Il vero grande interrogativo di fronte a questa “seconda edizione” (non è propriamente esatto infatti parlare di remake) di un film vecchio solo di dieci anni è il perché della sua stessa esistenza. A chiarire il motivo per cui un autore debba riproporre scena per scena, inquadratura per inquadratura (semplicemente con attori diversi) un suo film, seppure il più noto, ci pensa il regista stesso, Michael Haneke: “Il film è destinato fondamentalmente a quelli che non hanno visto il primo Funny Games. È la sua principale ragione d’esistenza”. Il discorso sul nuovo Funny Games e su questa operazione commerciale, che tanto ricorda quella (ancora più inutile) dello Psycho di Gus Van Sant, potrebbe in sostanza finire qui.
Ma sull’onda di quanto fa Haneke stesso, ne scriviamo ad uso e consumo di chi non vide il film del 1997. L’intento è sempre quello di studiare il rapporto fra media e violenza, di denunciare l’impatto della rappresentazioni massmediatiche, spingendo lo spettatore a interrogarsi sul proprio ruolo. Ma con un approccio decisamente inusuale e di certo non diretto.
Siamo nella tranquilla casa di campagna di una tranquilla coppia alto-borghese (Naomi Watts e Tim Roth) con figlio piccolo a carico. All’improvviso irrompe in casa, con fare apparentemente educato, una coppia di ragazzi (Michael Pitt e Brady Corbet), con la scusa di chiedere qualche uovo da parte dei vicini di casa. La situazione degenera presto in un “gioco” tra gatto e topo di sadica violenza, in cui il finale sembra poter essere soltanto uno.

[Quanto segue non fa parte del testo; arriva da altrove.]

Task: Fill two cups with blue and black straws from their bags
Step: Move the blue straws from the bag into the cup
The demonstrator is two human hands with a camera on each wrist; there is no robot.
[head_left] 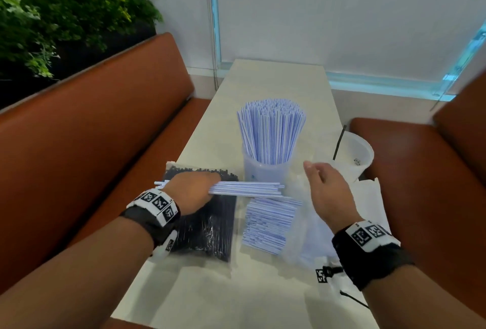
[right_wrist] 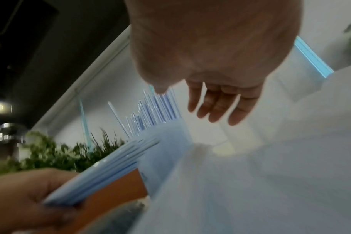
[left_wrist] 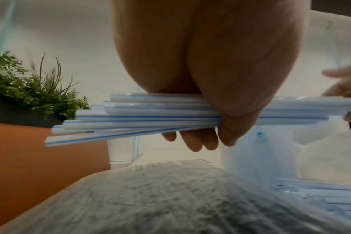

Per lunghi minuti l’atmosfera si carica di una tensione surreale e un po’ snervante. Anche perché la successione degli avvenimenti è alquanto scontata, per cui si finisce presto per attendere il prossimo atto di violenza, peraltro sempre nascosto all’occhio della macchina da presa (d’altronde – e certa parte del cinema horror ce lo insegna da decenni – il non visto fa più effetto di ciò che è manifesto). Per questo è lecito sottolineare come buona parte dell’effetto del film sia dovuto non tanto alla sceneggiatura, quanto all’attenta regia, che gioca con riprese originali. Nonché alla bravura del cast (questa volta ricco di grandi nomi), davvero in grande spolvero, nel quale si distinguono la Watts e Michael Pitt.
Non va dimenticato, comunque, che il vero intento di Haneke non è certo scioccare con la violenza (che d’altronde è solo “virtuale” e non visiva) né con la tensione. La chiave del film sta piuttosto in quel paio di scene – inattese e spiazzanti – in cui Michel Pitt parla con lo spettatore e usa il telecomando per far tornare indietro la scena. Ma se si voleva sbattere in faccia al pubblico occidentale il suo voyerismo, il suo essere naif e il suo amore per la visione della violenza (in un rapporto coi media sempre più malato di spettacolarismo a tutti i costi), l’obiettivo non è centrato in pieno e Funny Games finisce per girare a vuoto e persino per annoiare a tratti. Buona l’idea, coraggiosa la messa in scena, mediocre il risultato.